Critical Accounting Policies and Estimates

Our consolidated financial statements have been prepared in accordance with accounting principles generally accepted in the United States of America. The preparation of these financial statements requires us to make estimates and judgments that affect the reported amounts of assets, liabilities, revenues and expenses, and related disclosure of contingent assets and liabilities. We base our estimates on historical experience and on various other assumptions that are believed to be reasonable under the circumstances. Actual results may differ from these estimates under different assumptions or conditions.

We believe that, of our significant accounting policies, which are described in Note 1 of the notes to the consolidated financial statements, the following accounting policy involves a greater degree of judgment and complexity.
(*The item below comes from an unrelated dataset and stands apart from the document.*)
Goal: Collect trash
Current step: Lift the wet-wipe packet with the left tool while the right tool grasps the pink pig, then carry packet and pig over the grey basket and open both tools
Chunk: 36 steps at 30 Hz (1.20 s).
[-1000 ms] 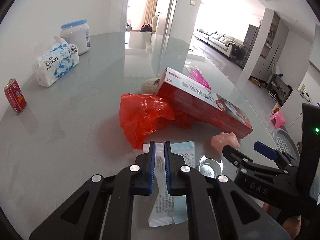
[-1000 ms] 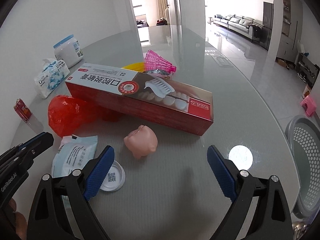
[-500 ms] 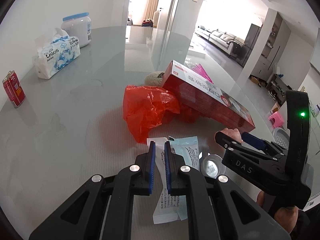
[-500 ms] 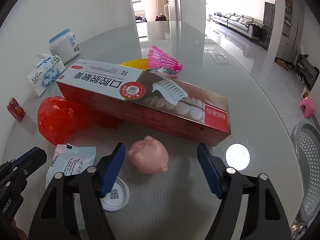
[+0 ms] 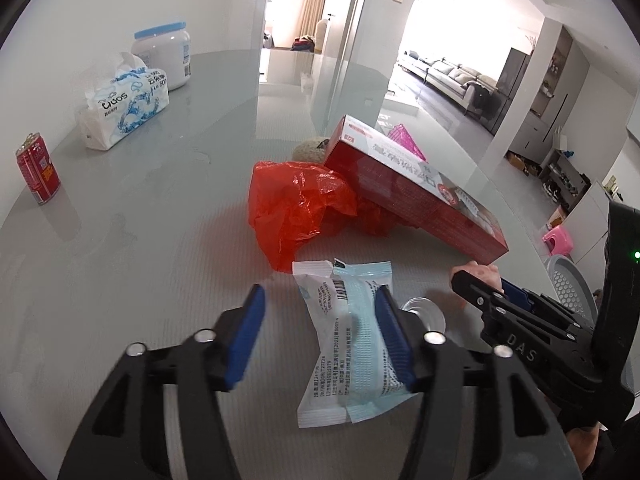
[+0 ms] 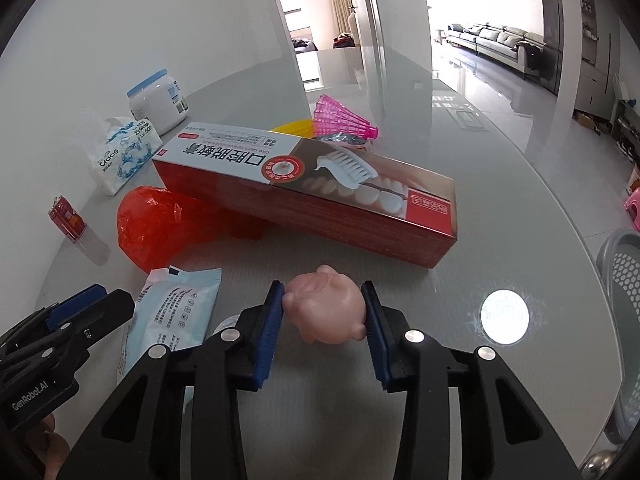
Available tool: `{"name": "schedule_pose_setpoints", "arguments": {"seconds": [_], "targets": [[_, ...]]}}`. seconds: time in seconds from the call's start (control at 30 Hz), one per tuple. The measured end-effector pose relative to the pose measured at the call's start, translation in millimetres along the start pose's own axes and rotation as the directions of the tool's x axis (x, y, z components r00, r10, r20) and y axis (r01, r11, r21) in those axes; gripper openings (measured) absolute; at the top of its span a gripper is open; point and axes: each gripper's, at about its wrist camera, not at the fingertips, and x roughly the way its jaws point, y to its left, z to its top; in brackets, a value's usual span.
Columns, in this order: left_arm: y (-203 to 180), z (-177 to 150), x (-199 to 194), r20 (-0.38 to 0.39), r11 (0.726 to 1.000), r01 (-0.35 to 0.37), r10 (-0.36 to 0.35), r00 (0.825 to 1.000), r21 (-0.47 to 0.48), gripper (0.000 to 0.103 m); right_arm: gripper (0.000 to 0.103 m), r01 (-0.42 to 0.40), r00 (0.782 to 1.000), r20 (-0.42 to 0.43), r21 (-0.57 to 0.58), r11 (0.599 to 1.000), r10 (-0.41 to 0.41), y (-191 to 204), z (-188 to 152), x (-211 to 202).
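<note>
Glass tabletop (image 6: 500, 208) carries the trash: my right claw (image 6: 323, 330), just closing, pinches the pink pig toy (image 6: 326, 310); my left claw (image 5: 320, 340), just opening, straddles the wrapper (image 5: 352, 344), released.

Bare table (image 5: 132, 240) lies open leftward; the red box (image 6: 320, 200) blocks ahead.

Black gripper frames, blue ribbed fingers (image 6: 269, 332), silver screws, white "DAS" and "GenRobot.AI" lettering.

Left gripper (image 5: 320, 336) just opening; right gripper (image 6: 323, 320) closing.
</note>
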Motion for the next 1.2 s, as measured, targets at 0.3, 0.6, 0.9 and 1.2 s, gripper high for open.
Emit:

Accordingly, we believe the following policy is the most critical to aid in fully understanding and evaluating our consolidated financial condition and results of operations.

Revenue Recognition. We sell products through distributors, resellers, and directly to end users. Revenue related to our contracts with customers is recognized by following a five-step process:

•Identify the contract(s) with a customer. Evidence of a contract generally consists of a purchase order issued pursuant to the terms and conditions of a distributor, reseller or end user agreement.

•Identify the performance obligations in the contract. Performance obligations are identified in our contracts and include hardware, hardware-based software, software-only solutions, cloud-based subscription services as well as a broad range of service performance obligations including consulting, training, installation and maintenance.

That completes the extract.